● Work instruction: An exact copy of the listing below is the answer, with the pictures removed.

● Source data:
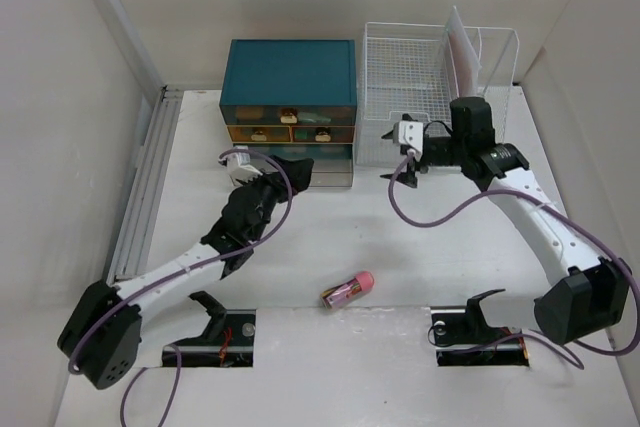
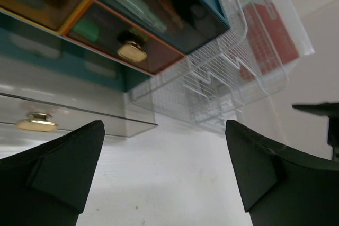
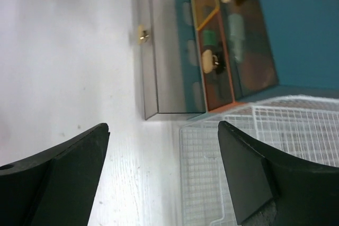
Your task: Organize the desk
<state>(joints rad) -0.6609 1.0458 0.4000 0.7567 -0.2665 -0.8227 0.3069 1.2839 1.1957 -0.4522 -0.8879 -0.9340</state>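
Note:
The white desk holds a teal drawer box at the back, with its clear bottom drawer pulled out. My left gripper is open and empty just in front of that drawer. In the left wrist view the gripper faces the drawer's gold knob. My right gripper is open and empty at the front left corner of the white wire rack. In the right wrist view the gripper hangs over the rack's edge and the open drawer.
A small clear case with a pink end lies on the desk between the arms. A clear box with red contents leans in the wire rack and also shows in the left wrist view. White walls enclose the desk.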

● Response below:
Your task: Organize the desk
<state>(joints rad) -0.6609 1.0458 0.4000 0.7567 -0.2665 -0.8227 0.3069 1.2839 1.1957 -0.4522 -0.8879 -0.9340</state>
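Note:
The white desk holds a teal drawer box at the back, with its clear bottom drawer pulled out. My left gripper is open and empty just in front of that drawer. In the left wrist view the gripper faces the drawer's gold knob. My right gripper is open and empty at the front left corner of the white wire rack. In the right wrist view the gripper hangs over the rack's edge and the open drawer.
A small clear case with a pink end lies on the desk between the arms. A clear box with red contents leans in the wire rack and also shows in the left wrist view. White walls enclose the desk.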

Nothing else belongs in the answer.